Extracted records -
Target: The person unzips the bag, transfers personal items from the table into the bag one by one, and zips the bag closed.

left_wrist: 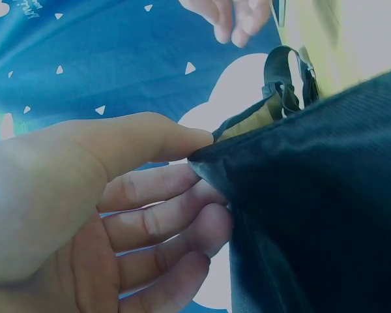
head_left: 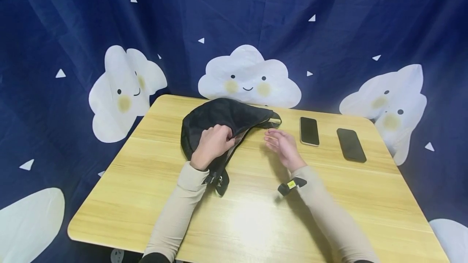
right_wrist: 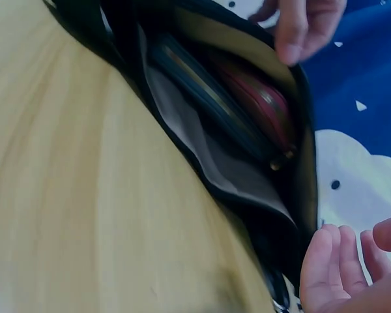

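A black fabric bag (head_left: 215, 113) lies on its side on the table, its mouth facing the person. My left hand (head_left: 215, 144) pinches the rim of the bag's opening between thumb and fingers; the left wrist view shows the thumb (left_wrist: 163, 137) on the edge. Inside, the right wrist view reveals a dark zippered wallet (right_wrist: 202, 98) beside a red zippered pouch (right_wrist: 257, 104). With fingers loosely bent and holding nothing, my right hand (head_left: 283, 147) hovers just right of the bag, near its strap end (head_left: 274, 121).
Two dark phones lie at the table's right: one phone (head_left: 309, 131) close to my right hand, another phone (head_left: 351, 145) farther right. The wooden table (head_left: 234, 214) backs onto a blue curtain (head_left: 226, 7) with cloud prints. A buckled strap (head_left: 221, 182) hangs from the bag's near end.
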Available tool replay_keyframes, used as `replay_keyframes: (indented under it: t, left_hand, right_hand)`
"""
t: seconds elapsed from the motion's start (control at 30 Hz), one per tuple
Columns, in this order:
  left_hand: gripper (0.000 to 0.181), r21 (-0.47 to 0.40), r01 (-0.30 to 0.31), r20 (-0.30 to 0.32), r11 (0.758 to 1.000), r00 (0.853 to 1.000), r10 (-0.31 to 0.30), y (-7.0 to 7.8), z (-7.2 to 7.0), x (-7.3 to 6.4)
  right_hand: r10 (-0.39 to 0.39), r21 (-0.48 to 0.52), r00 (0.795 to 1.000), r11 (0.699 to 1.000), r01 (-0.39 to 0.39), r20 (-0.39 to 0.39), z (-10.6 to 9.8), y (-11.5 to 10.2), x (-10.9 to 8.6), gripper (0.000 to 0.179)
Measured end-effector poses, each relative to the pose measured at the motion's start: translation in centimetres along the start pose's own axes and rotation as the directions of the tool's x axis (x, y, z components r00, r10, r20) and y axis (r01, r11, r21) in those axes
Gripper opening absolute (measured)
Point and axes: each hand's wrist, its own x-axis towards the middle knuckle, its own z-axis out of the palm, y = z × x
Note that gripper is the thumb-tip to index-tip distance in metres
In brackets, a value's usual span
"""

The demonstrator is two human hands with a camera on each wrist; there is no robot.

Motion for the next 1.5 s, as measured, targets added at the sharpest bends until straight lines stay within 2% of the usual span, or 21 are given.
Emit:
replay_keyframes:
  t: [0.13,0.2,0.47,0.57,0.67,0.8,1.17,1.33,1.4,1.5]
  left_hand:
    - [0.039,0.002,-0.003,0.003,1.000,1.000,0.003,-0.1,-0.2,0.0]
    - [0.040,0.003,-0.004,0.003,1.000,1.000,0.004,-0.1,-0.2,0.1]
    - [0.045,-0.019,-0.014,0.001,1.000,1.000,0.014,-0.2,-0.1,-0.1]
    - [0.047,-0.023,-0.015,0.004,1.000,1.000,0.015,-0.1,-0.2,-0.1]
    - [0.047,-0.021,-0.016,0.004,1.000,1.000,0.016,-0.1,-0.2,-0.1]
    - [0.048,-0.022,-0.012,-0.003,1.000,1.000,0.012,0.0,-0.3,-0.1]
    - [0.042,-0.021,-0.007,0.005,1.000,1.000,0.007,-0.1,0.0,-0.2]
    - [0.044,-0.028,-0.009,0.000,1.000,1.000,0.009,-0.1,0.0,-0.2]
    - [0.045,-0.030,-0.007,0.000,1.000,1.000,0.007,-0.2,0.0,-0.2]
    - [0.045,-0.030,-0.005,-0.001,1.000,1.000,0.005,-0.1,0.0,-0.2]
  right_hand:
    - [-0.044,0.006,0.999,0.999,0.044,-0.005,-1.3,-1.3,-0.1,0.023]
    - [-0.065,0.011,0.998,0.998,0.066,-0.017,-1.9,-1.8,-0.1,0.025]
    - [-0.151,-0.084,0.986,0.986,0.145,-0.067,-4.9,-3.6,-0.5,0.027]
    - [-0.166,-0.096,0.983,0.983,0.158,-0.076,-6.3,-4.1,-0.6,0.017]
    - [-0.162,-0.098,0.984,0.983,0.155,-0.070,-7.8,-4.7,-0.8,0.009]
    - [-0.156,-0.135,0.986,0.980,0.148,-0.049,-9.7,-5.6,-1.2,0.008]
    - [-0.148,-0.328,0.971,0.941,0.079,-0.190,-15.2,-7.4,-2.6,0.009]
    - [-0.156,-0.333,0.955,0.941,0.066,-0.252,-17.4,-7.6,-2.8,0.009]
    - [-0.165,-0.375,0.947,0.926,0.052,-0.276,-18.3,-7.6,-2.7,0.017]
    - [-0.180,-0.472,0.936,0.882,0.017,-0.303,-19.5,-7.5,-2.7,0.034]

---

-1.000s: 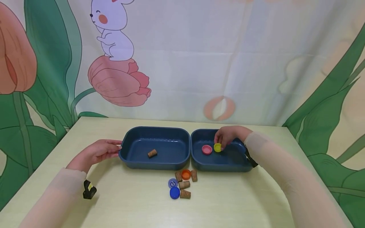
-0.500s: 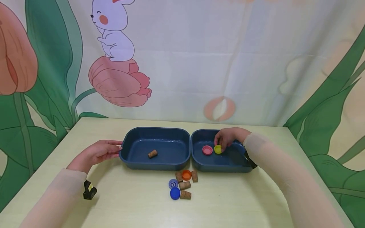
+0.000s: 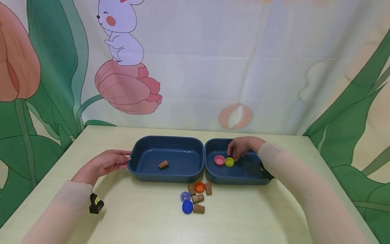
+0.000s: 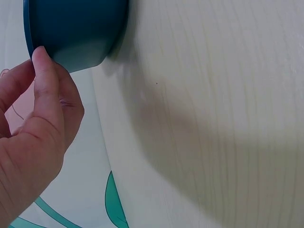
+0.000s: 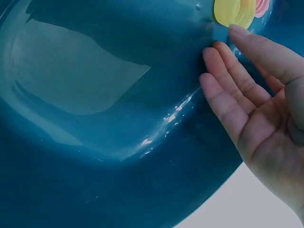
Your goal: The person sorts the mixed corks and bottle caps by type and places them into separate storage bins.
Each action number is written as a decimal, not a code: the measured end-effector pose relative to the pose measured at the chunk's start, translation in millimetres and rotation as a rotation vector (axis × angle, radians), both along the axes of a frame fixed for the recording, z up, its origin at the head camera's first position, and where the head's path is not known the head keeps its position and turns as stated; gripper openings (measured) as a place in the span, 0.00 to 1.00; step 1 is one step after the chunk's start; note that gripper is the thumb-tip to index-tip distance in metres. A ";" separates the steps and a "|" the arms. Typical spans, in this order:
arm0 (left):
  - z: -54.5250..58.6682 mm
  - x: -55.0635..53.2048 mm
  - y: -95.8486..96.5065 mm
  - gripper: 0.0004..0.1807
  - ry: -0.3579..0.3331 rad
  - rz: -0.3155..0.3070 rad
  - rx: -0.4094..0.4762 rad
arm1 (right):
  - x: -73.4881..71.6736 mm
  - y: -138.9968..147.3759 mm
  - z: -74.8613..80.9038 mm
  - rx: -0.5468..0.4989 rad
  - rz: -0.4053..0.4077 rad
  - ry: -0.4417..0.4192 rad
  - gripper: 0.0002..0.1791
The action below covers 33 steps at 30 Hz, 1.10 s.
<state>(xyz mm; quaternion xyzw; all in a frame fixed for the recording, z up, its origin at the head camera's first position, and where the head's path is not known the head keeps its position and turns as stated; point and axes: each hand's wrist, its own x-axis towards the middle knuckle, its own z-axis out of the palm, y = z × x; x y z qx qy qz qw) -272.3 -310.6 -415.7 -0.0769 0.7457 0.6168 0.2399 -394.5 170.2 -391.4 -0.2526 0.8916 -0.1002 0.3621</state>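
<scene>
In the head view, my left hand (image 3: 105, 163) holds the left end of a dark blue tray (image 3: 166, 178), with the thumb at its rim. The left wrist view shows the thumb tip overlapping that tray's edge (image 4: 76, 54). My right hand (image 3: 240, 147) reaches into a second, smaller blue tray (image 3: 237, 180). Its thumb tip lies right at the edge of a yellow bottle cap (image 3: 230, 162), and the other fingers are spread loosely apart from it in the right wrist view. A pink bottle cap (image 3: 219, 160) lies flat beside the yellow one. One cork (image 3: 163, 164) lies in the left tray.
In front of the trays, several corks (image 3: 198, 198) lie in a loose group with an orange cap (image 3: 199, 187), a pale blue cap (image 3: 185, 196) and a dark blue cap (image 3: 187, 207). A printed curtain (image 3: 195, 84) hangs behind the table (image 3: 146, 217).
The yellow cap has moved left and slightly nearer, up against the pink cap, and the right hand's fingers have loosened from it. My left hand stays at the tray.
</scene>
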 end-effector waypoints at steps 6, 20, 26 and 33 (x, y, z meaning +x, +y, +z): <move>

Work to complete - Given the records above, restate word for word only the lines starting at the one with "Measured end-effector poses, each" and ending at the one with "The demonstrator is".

Exercise response -
Measured end-effector poses, each relative to the pose measured at the motion's start: translation in centimetres along the start pose's own axes and rotation as the directions of the tool's x axis (x, y, z components r00, r10, r20) and y axis (r01, r11, r21) in those axes
Gripper opening absolute (measured)
Point and axes: each hand's wrist, its own x-axis towards the middle knuckle, its own z-axis out of the palm, y = z × x
Note that gripper is the thumb-tip to index-tip distance in metres
In brackets, a value's usual span
"""

The demonstrator is two human hands with a camera on each wrist; there is no robot.

The exercise has been carried out in full.